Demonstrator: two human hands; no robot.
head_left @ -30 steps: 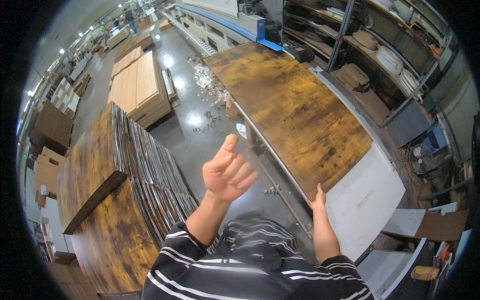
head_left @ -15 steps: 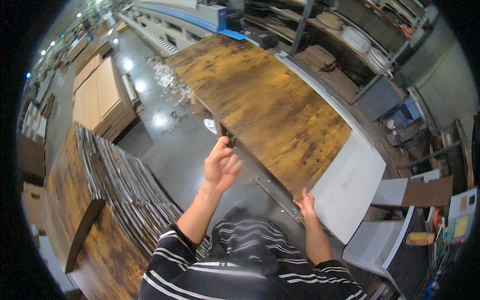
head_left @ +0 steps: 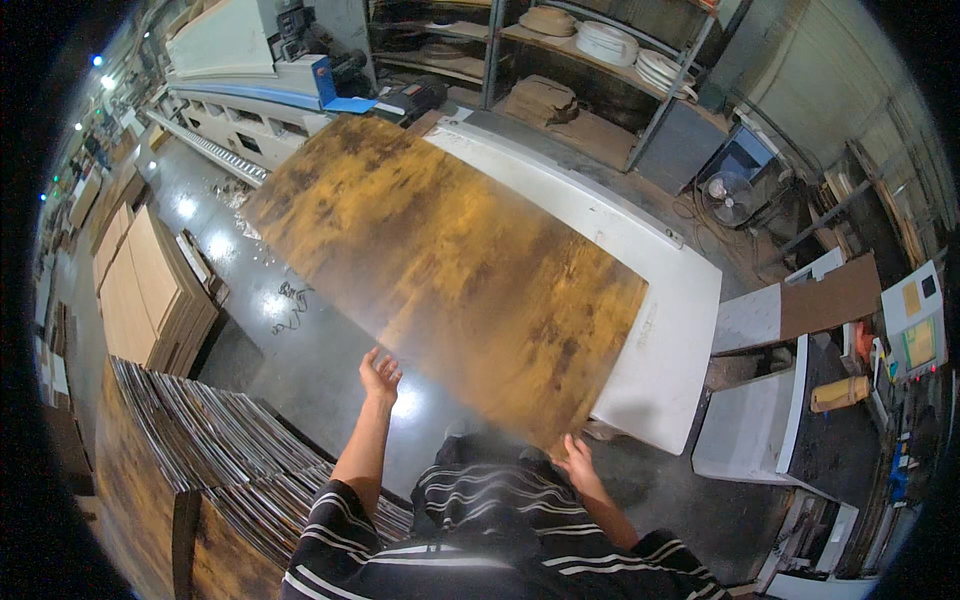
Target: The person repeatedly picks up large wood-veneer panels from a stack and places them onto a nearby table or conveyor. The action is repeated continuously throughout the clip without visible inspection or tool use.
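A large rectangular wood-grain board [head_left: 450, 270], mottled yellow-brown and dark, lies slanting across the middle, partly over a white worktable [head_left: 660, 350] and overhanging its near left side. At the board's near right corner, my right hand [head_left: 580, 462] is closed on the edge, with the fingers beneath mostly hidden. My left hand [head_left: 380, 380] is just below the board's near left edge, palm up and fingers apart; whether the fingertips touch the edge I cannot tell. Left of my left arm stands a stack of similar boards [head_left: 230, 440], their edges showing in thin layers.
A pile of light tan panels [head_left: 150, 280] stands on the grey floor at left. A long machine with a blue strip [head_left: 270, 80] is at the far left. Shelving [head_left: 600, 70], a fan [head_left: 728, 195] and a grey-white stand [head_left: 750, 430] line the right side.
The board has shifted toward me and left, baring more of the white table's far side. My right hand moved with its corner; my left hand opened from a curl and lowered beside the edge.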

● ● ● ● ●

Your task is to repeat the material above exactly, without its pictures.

Demonstrator: two human hands; no robot.
head_left @ -30 steps: 
head_left @ -15 steps: 
head_left @ +0 steps: 
Target: The person repeatedly picks up large wood-veneer panels from a stack and places them onto a nearby table or conveyor. The action is repeated continuously throughout the clip without visible inspection or tool use.
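A large rectangular wood-grain board [head_left: 450, 270], mottled yellow-brown and dark, lies slanting across the middle, partly over a white worktable [head_left: 660, 350] and overhanging its near left side. At the board's near right corner, my right hand [head_left: 580, 462] is closed on the edge, with the fingers beneath mostly hidden. My left hand [head_left: 380, 380] is just below the board's near left edge, palm up and fingers apart; whether the fingertips touch the edge I cannot tell. Left of my left arm stands a stack of similar boards [head_left: 230, 440], their edges showing in thin layers.
A pile of light tan panels [head_left: 150, 280] stands on the grey floor at left. A long machine with a blue strip [head_left: 270, 80] is at the far left. Shelving [head_left: 600, 70], a fan [head_left: 728, 195] and a grey-white stand [head_left: 750, 430] line the right side.
The board has shifted toward me and left, baring more of the white table's far side. My right hand moved with its corner; my left hand opened from a curl and lowered beside the edge.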

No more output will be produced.